Os formuladores de políticas dos EUA devem aprender que nem sempre podem superar Moscou em lugares como Mali ou Níger. Os Estados Unidos muitas vezes falharam em seus esforços para dobrar governos estrangeiros ambivalentes à sua vontade, e os líderes em tais lugares são adeptos de jogar grandes potências uns contra os outros para obter o que querem. Um melhor uso da atenção e dos recursos de Washington seria apoiar os parceiros existentes na África que compartilham valores americanos e estão comprometidos em ajudar seus cidadãos, não apenas em apoiar seus regimes. Washington deve fortalecer os laços com os países africanos, ao mesmo tempo em que mantém seus parceiros em um alto padrão. Foi um passo na direção certa para o governo Biden designar o Quênia como um grande aliado não pertencente à OTAN. Claro, a repressão violenta de manifestantes pelo governo queniano apenas algumas semanas após o presidente queniano William Ruto visitar Washington ressalta a necessidade de os Estados Unidos examinarem continuamente seus parceiros.

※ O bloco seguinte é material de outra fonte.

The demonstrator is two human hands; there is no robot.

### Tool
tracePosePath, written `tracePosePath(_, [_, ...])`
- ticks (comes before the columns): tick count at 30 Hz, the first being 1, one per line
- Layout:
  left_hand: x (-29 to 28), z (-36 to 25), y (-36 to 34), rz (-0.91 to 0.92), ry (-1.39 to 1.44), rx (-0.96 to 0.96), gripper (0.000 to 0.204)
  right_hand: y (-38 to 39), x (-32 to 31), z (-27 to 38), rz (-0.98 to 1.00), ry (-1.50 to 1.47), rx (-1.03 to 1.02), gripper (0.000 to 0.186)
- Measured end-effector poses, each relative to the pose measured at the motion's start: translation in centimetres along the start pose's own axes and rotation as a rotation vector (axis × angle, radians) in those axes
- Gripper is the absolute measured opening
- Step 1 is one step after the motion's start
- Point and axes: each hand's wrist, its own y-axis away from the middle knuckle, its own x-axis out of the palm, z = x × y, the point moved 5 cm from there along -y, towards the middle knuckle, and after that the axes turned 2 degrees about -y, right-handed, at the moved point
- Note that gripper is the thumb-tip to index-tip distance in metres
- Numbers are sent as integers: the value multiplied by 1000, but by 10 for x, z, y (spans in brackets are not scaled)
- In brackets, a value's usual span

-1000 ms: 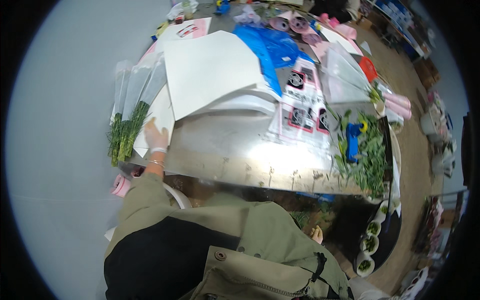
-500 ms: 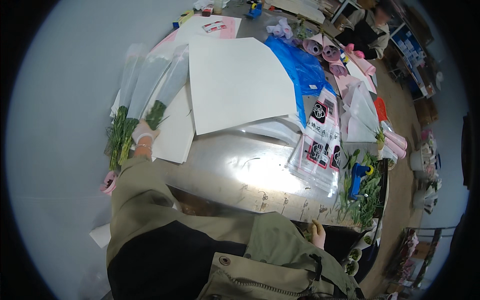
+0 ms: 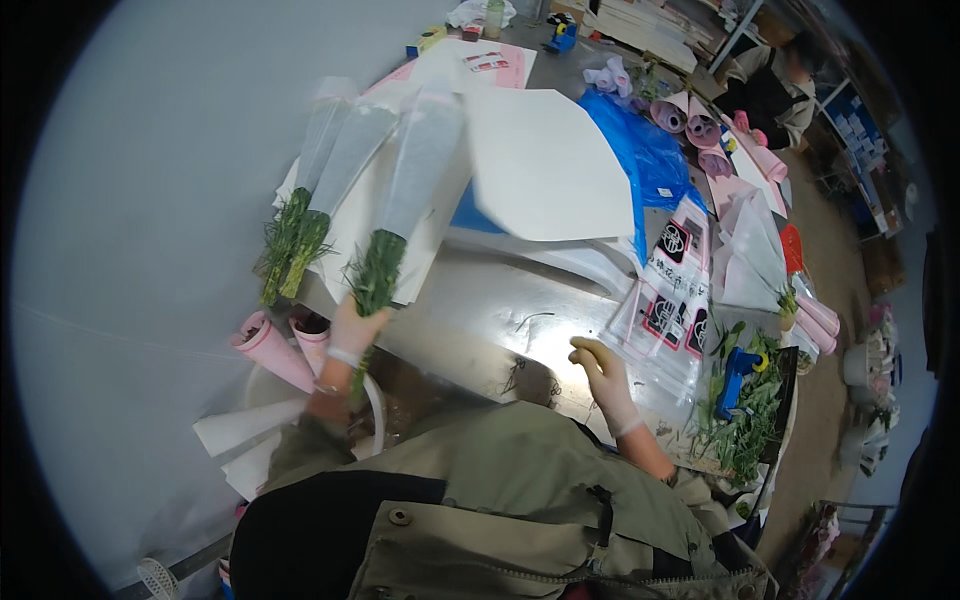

Não deve dar passe livre a nenhum governo — mesmo um eleito democraticamente — simplesmente porque se alinha com Washington em vez de Moscou. Os Estados Unidos devem continuar a incluir condições políticas em seus pacotes de ajuda para ajudar os líderes africanos a governar de forma mais eficaz, reduzir a corrupção, expandir o comércio, melhorar a competitividade e reduzir a dívida alta. Seria míope abandonar essas estipulações simplesmente para conquistar países que foram cortejados pela Rússia. Paralelamente, os Estados Unidos devem continuar a colocar os holofotes sobre os delitos russos, comportamento predatório, abusos de direitos humanos e apoio à corrupção em larga escala, publicando informações contundentes coletadas por ativistas, jornalistas independentes e ocidentais. governos.

Em alguns casos, como quando seus interesses vitais estão em jogo, os Estados Unidos devem reagir contra a Rússia por meio de sanções, diplomacia, campanhas de pressão ou operações de inteligência. Na maior parte, no entanto, Washington deve tirar vantagem do fato de que Moscou é frequentemente seu pior inimigo. O acordo que o Kremlin normalmente faz com os autocratas da África é que ele protegerá seus regimes, fornecerá pistoleiros contratados e organizará campanhas de desinformação chamativas em troca de uma participação lucrativa em indústrias extrativas.

A ajuda russa muitas vezes sai pela culatra. Em Burkina Faso e Mali, por exemplo, governos liderados por militares mataram dezenas de civis e se envolveram em abusos horríveis de direitos humanos, às vezes com a ajuda de mercenários russos. Essas táticas brutais só vão agravar os problemas de segurança que estão engolfando partes do Sahel. No Sudão, a Rússia está apoiando ambos os lados de uma sangrenta guerra civil, inflamando assim a violência, em uma tentativa de obter permissão para construir uma base no Mar Vermelho. Com o tempo, os líderes africanos mais egoístas provavelmente perceberão que o patrocínio russo os deixa em pior situação a longo prazo.

Claro, seria ingênuo esperar que os países africanos explorados pela Rússia simplesmente caíssem de volta nos braços dos Estados Unidos. Em todo o continente, cidadãos e governos estão cada vez mais interessados ​​em traçar seu próprio curso e diversificar suas relações externas, e Washington deve aceitar essa realidade. Mas ao oferecer sua parceria aos países que a desejam e deixar a porta aberta para cooperação futura com aqueles que, por enquanto, não a desejam, os Estados Unidos podem elaborar políticas mais eficazes sem pressionar líderes em todo o continente a tomar partido em uma batalha por influência no estilo da Guerra Fria.